Return only those lines of the listing in which "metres" appears.

The data START

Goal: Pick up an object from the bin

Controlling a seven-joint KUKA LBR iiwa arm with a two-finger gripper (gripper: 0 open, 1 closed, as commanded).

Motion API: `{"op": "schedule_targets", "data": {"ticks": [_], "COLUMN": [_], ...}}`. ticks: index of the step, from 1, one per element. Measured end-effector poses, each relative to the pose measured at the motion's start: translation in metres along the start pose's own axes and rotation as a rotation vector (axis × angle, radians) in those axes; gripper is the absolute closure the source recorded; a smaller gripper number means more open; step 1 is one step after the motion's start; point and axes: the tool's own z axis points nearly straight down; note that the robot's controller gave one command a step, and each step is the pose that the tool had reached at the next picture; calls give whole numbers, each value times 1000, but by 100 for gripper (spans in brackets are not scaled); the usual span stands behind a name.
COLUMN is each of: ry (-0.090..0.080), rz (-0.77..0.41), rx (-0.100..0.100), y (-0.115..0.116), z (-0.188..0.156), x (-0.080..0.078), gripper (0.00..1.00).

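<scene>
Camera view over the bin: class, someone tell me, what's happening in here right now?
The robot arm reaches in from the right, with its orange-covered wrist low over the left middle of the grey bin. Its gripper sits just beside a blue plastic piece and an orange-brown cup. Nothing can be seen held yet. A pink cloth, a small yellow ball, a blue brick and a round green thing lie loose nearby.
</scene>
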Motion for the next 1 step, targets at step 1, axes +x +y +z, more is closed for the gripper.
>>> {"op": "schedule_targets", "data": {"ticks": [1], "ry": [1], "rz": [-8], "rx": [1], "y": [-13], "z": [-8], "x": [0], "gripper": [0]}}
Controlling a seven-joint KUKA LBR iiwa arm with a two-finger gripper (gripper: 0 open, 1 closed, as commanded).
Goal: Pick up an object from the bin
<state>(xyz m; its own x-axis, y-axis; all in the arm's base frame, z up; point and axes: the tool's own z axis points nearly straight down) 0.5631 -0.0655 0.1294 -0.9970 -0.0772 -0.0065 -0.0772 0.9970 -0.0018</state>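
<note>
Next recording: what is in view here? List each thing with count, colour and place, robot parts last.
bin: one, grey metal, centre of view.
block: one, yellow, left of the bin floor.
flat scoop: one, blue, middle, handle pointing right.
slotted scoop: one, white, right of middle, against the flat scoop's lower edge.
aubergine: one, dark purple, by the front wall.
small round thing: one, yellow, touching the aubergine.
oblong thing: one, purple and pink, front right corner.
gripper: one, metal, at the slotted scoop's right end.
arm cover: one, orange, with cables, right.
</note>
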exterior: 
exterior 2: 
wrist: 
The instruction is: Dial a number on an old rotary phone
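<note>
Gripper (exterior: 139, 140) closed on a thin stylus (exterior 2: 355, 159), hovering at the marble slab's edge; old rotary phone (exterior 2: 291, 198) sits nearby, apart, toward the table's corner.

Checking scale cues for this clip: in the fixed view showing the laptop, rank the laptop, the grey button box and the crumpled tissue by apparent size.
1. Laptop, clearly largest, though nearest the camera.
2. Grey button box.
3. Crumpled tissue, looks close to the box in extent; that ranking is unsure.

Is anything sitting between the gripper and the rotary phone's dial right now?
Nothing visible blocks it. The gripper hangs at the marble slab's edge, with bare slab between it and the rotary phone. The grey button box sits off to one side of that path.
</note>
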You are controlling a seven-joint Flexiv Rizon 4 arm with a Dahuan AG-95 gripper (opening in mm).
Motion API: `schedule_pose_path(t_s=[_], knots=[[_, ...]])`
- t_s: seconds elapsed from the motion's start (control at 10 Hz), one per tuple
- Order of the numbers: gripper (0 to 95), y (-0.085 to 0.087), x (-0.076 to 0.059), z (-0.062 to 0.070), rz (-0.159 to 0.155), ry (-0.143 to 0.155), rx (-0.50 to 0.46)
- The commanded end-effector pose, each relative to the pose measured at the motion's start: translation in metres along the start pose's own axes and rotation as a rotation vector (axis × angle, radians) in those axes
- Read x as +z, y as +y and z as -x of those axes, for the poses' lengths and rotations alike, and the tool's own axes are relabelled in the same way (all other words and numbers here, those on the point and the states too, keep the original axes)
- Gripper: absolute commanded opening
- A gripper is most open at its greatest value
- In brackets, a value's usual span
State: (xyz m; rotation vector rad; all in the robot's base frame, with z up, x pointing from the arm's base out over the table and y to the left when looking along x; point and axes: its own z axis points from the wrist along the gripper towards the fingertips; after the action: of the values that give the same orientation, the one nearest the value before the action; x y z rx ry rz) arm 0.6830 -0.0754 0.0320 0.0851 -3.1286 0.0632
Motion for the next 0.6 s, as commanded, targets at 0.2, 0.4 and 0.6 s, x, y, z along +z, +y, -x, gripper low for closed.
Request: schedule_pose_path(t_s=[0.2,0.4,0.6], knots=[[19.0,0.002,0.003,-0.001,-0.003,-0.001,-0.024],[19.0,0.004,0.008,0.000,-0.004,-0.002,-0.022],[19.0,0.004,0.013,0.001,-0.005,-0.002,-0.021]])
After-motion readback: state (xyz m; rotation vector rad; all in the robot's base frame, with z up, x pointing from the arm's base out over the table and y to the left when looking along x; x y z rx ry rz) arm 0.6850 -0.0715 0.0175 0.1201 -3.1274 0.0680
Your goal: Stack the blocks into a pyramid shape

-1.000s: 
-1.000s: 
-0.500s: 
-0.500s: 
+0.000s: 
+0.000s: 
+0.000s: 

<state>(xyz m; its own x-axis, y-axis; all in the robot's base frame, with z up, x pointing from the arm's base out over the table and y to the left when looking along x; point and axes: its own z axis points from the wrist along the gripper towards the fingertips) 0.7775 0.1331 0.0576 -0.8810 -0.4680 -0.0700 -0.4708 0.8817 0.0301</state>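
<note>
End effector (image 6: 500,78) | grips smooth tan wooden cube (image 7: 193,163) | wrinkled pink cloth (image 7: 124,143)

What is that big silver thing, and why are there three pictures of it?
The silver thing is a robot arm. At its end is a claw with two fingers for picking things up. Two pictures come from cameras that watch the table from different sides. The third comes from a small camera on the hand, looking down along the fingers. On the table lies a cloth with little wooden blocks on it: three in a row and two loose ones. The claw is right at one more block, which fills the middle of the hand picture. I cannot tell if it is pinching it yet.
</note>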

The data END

Response
Motion API: `{"op": "schedule_targets", "data": {"ticks": [_], "COLUMN": [_], ...}}`. ticks: index of the step, from 1, one per element. Measured end-effector poses, each relative to the pose measured at the motion's start: translation in metres along the start pose's own axes and rotation as a rotation vector (axis × angle, radians) in those axes; gripper is the absolute closure the source recorded; a smaller gripper number means more open; step 1 is one step after the motion's start; point and axes: the tool's own z axis points nearly straight down; note that the robot's controller gave one command a step, and each step is the pose that the tool had reached at the next picture; calls give whole numbers, each value times 1000, but by 100 for gripper (spans in brackets are not scaled); the usual span stands behind a name.
- The commanded end-effector pose, each relative to the pose measured at the motion's start: translation in metres along the start pose's own axes and rotation as a rotation vector (axis × angle, radians) in those axes

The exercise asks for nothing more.